Ele imitou os saltos de Feared, embora suas pernas parecessem dispor de maior potência, já que ele era capaz de pairar por um segundo a mais no ar. Em seguida, ele flexionou o joelho direito, esticando a perna esquerda ao máximo com o auxílio do cotovelo correspondente. Fez o mesmo com a perna oposta, mostrando que as utilizaria em demasia no duelo. Por outro lado, não trabalhou muito com seus braços, exceto por um rápido giro dos ombros.
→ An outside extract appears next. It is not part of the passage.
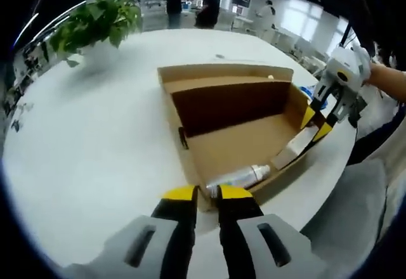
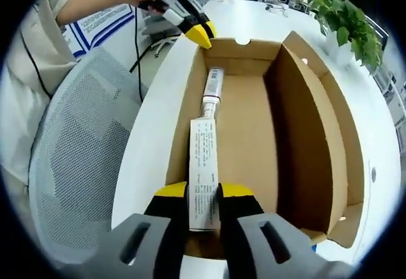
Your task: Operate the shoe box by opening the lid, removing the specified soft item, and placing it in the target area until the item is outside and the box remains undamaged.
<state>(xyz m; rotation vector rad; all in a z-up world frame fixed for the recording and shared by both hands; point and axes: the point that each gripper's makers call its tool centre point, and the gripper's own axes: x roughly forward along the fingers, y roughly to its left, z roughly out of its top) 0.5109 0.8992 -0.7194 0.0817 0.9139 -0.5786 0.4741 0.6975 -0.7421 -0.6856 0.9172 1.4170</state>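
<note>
On the white worktop point(image 1: 95, 139) your shoe box point(image 1: 254, 139) sits open. Your right tongs point(image 2: 203, 193) are pinching the near end of the tube point(image 2: 204, 165) lying inside along its left wall, while your left tongs point(image 1: 208, 193) are pressed on the box's far end wall.

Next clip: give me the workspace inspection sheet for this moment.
Surface: round white table.
Job's things: open cardboard shoe box, lid up; long tube lying inside along the near wall.
Clutter: nothing seen.
Grippers: left claw at the box end by the tube's cap; right claw closed on the tube's flat end.
Cables: black cable hanging beside the table.
Surroundings: potted plant, mesh chair, people standing behind.
</note>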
– Venha! Me mostre do que é capaz! – Falou inclinando o pescoço para a direita e para a esquerda, culminando numa sequência de estralos em decorrência do deslocamento de líquido sinovial. Logo depois, vergou o tronco ao espichar a perna esquerda enquanto a direita seria flexionada, servindo de base.

Apesar de não dispor de uma lança, como aquele maravilhoso venábulo apresentado pelo vendedor, Feared vislumbrou, de canto de olho, um utensílio que poderia ser útil a alguns metros a sua esquerda. Era uma fasquia de madeira encostada na barraca do homem de antes. Não era tão comprida, mas nem tão grossa, o que permitia que fosse segura com ambas as mãos. As extremidades eram quadriculares, e não pontiagudas, como uma lança convencional, contudo, dada a situação em que estava, empunhá-la certamente poderia ser melhor do que lutar desnudo.